Quote from: Brewski on February 07, 2022, 05:04:47 PM
I'm a big fan of Psappha, and they have done some impressive livestreams over the last few years.

There are now quite a few performances on YouTube. I just found two recent ones:

The Playground Ensemble, at the Metropolitan State University of Denver (Warning: This version has a political bent, which may be a plus or a minus, depending on your point of view.)
https://www.youtube.com/watch?v=c-k0_Wn24qo&t=1789s

Ensemble Les Noces, from the Péniche Opéra, Paris
https://www.youtube.com/watch?v=1PxODIs14vA

And in any performance, I'm not sure how the seventh scene ("Country Dance") plays out in audio only. Seeing it adds a great deal. 8)

--Bruce

Cheers, Bruce! I will click with interest  :)
"A quiet secluded life in the country, with the possibility of being useful to people ... then work which one hopes may be of some use; then rest, nature, books, music, love for one's neighbour — such is my idea of happiness"

Tolstoy

Spotted Horses

Listened to the 6th symphony. I found this comment by Luke very helpful:

Quote from: Luke on March 23, 2023, 10:23:35 AM...I was outside PMD's house on Sanday, Orkney, when I was unexpectedly invited in by the current owner, who was PMD's carer in the last years of his life. The house was virtually unchanged, amazing to see, but it was the people who made it the deeply humbling and moving experience which I discuss properly in the book. But re the 6th: this very gentle and thoughtful man was devoted to Max, but he didn't like the big public events which came with it at all. He recalled attending a concert at the Cadogan Hall in London in which the 6th was performed, of how the music was met with general consternation in musically knowledgeable critics and listeners, whilst he, musically untrained, knew precisely what the symphony was doing: every twist and turn it takes is the musical equivalent of an event, a new view, a change of direction, a change of gradient etc. on the walks the composer used to take around Orkney. So, whilst sitting feeling somewhat socially awkward in the crowded concert hall, he was able to escape in his mind's eye back to a precise walk upon his remote home islands.
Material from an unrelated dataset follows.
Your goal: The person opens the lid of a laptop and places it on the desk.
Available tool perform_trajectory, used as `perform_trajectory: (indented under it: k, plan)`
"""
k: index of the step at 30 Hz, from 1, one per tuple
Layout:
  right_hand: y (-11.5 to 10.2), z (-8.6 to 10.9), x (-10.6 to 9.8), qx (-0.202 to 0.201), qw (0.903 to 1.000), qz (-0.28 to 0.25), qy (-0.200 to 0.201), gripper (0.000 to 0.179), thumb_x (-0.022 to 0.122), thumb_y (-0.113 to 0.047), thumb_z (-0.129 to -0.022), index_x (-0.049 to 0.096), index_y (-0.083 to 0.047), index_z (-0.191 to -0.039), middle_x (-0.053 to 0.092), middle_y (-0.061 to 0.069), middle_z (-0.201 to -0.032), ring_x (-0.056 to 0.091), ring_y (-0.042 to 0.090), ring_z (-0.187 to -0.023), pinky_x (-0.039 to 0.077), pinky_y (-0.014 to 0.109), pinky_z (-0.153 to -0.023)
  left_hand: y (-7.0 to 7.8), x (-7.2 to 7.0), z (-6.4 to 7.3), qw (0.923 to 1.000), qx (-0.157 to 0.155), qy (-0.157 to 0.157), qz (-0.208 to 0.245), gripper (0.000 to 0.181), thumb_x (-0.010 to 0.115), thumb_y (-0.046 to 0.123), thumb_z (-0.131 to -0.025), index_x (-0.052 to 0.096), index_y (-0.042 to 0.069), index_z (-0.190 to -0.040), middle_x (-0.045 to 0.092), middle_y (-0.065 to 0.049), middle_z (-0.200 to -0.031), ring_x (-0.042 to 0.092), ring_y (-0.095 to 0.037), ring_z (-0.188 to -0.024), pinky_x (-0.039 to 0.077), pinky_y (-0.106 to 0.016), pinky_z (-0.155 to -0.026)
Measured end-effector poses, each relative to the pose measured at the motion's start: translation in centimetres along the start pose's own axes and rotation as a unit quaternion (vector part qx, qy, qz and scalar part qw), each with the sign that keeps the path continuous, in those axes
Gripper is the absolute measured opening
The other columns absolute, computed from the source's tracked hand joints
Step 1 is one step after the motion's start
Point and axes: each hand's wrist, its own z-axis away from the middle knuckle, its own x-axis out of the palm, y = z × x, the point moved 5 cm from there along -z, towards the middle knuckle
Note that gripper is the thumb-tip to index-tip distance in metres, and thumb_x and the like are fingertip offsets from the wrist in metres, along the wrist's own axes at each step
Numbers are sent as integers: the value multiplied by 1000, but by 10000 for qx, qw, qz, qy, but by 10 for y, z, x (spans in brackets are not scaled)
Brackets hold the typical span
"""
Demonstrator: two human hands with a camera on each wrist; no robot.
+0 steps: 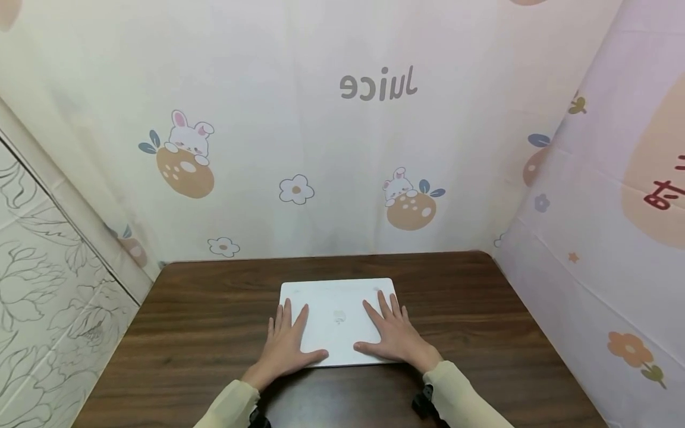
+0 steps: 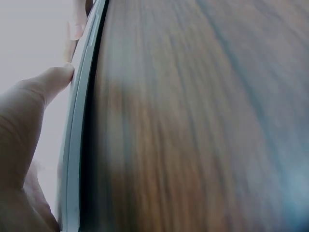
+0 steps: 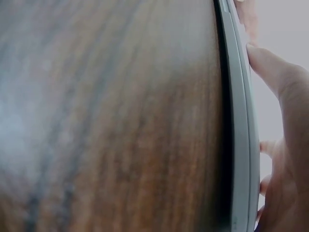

It seems to me that the apparent "formlessness" of Davies symphonies can be understood this way, as reflecting a journey though a (real of figurative) landscape where there may be surprises at every turn of the path.

Luke

#82
It is generally accepted that this is how he composed much of his music, so even if we don't know the exact places, we can use imagination at least to understand what sort of thing is going on. He would analyse a landscape, or a seascape, and then find musical analogies for his conclusions - for instance, in A Mirror of Whitening Light, he considered the way the sun reflected off the sea beneath the window of his croft on Hoy; in the Second Symphony he  analysed the way the waves of two different seas, meeting below that same window, would interact (a photo I took of this view last month, below). These observations lead him on to more musical thoughts...


Maestro267

Apologies if I'm repeating myself but I sense the sea in a lot of PMD's music. It's how I managed to unlock Worldes Blis for myself, especially the lengthy opening section, is to see it like the sea, with the constant bubbling of little motifs being like the water or waves and the very slow overall moving of the piece towards a climax like the tide, the entire edifice very slowly building up and enveloping the space.

foxandpeng

Enjoying reading these reflections. Any pointers to enhance understanding and appreciation of PMD's symphonies are greatly valued. Thank you, and do keep them coming!
"A quiet secluded life in the country, with the possibility of being useful to people ... then work which one hopes may be of some use; then rest, nature, books, music, love for one's neighbour — such is my idea of happiness"

Tolstoy

Luke

Quote from: Maestro267 on March 24, 2023, 12:16:47 PMApologies if I'm repeating myself but I sense the sea in a lot of PMD's music. It's how I managed to unlock Worldes Blis for myself, especially the lengthy opening section, is to see it like the sea, with the constant bubbling of little motifs being like the water or waves and the very slow overall moving of the piece towards a climax like the tide, the entire edifice very slowly building up and enveloping the space.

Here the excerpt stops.